◆ PROBLEM TO WORK ON: Go to the line in the entries below that holds "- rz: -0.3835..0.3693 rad" and repeat exactly from there through the line that holds "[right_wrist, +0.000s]", inclusive.

(Stored data)
··········

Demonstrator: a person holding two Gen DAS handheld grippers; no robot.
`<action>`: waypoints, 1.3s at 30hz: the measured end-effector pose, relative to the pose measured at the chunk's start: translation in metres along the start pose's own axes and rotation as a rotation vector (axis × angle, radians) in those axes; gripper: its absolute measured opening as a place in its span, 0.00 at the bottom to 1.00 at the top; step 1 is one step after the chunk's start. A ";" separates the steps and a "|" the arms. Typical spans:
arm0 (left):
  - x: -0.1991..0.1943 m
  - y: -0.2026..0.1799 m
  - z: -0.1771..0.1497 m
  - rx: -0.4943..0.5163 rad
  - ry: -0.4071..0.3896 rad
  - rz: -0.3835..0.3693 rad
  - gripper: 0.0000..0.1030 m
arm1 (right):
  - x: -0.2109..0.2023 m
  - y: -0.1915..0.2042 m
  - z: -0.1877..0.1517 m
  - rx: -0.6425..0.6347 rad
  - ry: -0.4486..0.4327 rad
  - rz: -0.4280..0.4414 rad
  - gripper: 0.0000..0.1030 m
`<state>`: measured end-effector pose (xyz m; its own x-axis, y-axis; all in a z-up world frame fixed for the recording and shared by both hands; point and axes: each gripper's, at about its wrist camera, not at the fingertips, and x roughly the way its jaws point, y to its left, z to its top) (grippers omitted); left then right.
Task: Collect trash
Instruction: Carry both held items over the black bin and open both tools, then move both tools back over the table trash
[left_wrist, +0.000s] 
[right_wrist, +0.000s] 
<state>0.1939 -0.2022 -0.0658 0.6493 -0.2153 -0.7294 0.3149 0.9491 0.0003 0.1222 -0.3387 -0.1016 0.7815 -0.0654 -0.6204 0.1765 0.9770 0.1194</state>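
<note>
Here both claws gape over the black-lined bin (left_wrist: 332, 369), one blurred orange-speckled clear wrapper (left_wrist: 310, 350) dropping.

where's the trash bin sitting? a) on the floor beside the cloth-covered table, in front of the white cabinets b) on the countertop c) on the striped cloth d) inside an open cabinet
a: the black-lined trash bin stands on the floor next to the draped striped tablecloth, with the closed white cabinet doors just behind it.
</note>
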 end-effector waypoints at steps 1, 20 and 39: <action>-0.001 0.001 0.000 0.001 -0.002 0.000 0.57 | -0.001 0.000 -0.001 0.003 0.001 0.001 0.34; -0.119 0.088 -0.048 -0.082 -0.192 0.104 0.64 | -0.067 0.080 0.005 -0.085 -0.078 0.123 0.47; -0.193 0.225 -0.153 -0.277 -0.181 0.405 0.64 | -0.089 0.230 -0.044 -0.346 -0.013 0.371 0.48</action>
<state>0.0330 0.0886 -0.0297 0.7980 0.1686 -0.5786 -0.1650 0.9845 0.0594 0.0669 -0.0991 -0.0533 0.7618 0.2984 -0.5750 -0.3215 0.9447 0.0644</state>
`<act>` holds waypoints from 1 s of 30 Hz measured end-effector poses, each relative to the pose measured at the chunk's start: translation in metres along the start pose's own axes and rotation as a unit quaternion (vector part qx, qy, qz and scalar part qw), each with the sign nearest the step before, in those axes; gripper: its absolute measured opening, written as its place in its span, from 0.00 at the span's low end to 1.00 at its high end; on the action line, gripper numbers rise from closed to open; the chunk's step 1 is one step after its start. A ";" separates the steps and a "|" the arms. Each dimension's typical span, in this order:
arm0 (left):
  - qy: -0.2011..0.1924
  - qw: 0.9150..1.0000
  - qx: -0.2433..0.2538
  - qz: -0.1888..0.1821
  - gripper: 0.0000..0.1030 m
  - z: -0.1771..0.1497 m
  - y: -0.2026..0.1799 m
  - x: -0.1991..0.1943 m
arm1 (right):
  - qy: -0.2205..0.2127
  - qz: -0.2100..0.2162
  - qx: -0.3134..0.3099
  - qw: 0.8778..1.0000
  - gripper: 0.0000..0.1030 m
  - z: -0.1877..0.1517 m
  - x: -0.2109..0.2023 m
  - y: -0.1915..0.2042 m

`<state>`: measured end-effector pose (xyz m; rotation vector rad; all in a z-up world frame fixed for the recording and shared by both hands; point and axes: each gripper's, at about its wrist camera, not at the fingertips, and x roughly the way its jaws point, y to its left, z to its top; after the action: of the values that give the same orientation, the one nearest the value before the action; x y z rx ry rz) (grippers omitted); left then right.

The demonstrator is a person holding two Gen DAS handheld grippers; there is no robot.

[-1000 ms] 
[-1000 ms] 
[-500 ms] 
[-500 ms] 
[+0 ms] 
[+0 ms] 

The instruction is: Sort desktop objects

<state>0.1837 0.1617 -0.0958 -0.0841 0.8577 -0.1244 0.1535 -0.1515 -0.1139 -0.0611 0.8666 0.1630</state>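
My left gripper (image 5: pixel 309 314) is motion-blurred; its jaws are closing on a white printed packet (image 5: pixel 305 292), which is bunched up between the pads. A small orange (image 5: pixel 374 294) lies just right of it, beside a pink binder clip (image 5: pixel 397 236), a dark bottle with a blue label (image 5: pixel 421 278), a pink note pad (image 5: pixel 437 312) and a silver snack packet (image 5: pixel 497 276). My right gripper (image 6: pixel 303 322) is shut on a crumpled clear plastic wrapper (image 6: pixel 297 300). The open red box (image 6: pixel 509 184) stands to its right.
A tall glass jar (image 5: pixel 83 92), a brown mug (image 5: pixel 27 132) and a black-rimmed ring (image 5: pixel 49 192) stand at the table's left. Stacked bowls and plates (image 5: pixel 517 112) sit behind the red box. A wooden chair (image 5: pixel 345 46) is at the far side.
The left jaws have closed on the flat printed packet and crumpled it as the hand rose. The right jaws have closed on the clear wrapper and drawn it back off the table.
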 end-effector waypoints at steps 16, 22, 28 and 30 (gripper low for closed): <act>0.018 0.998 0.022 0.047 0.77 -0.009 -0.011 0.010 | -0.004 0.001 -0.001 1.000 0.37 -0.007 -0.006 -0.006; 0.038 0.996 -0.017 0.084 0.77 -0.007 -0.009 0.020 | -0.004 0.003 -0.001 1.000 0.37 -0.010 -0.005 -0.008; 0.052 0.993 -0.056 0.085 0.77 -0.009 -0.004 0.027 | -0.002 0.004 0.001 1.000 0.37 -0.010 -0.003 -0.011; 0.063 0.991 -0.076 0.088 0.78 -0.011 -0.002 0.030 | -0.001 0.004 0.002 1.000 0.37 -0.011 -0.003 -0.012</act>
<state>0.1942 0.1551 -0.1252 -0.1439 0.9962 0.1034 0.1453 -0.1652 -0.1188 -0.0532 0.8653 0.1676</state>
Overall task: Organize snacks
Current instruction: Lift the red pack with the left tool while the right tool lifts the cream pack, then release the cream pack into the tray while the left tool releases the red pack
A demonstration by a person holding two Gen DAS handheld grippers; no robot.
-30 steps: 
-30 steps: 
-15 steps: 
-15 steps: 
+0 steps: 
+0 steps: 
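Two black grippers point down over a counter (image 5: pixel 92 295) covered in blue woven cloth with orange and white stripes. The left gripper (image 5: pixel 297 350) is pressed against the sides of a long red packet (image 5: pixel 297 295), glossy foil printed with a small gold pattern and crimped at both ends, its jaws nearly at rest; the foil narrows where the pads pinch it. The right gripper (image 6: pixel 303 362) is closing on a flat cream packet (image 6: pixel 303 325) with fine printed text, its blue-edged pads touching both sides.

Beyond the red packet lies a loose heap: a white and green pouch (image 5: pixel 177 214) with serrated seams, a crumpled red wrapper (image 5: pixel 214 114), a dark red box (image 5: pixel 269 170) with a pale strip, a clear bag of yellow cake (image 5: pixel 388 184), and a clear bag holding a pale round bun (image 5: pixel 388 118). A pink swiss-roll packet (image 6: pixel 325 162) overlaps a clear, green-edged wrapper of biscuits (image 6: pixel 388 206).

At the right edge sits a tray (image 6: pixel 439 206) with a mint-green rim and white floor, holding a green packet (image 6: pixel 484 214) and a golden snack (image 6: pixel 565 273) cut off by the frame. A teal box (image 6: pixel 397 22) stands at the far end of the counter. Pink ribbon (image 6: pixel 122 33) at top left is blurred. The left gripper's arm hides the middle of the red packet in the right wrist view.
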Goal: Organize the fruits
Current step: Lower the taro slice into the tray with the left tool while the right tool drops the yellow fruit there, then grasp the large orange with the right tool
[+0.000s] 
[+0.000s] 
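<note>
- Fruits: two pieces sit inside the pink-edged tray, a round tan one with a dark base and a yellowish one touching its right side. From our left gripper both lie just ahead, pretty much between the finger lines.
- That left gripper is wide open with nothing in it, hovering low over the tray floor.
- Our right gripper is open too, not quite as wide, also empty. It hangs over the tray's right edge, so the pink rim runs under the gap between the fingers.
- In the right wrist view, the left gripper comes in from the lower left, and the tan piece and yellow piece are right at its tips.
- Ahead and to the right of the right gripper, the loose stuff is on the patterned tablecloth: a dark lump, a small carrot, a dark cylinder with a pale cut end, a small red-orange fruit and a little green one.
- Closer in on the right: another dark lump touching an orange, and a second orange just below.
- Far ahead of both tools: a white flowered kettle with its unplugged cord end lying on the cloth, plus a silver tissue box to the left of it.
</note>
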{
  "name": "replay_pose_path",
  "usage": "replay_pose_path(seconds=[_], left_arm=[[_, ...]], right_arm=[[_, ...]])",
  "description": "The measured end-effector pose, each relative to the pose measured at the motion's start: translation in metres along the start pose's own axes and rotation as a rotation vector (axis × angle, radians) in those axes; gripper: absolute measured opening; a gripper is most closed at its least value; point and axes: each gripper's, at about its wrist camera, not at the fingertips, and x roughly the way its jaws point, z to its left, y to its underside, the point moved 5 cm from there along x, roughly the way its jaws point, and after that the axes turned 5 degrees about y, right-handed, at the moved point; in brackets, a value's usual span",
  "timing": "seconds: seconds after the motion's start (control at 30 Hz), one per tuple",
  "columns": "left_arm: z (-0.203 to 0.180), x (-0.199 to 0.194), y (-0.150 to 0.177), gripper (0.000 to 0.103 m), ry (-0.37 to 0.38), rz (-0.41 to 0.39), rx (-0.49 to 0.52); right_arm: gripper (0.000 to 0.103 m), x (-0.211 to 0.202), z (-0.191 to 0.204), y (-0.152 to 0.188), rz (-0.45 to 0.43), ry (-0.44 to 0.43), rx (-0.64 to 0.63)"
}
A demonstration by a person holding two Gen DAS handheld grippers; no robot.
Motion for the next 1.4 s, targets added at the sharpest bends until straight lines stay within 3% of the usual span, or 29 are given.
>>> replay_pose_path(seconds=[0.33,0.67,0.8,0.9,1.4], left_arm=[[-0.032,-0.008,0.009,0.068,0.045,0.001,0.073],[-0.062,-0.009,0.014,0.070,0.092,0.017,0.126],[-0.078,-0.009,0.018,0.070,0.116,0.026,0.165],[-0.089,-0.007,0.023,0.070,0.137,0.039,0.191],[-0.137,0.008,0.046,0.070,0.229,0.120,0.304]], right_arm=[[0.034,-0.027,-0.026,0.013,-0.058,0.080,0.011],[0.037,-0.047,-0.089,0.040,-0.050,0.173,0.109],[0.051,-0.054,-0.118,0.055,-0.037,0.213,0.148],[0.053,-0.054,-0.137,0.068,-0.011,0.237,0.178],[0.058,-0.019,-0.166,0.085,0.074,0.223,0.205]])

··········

◆ OUTPUT OF THE TASK:
  - rz: -0.3835..0.3693 rad
  - gripper: 0.0000..0.1030 m
arm1 (right):
  - x: -0.2109..0.2023 m
  - y: -0.1915..0.2042 m
  - z: -0.1877..0.1517 m
  - rx: -0.6425..0.6347 rad
  - ry: -0.4486..0.4327 rad
  - rz: -0.4280..0.4414 rad
  - gripper: 0.0000..0.1030 m
`<state>`: measured end-effector pose (xyz m; its own x-axis, y-axis; all in a z-up world frame fixed for the recording and shared by both hands; point and axes: each gripper's, at about its wrist camera, not at the fingertips, and x roughly the way its jaws point, y to its left, z to its top) (grippers omitted); left then right.
Task: Collect trash
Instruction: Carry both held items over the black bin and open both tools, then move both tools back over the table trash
[left_wrist, +0.000s] 
[right_wrist, +0.000s] 

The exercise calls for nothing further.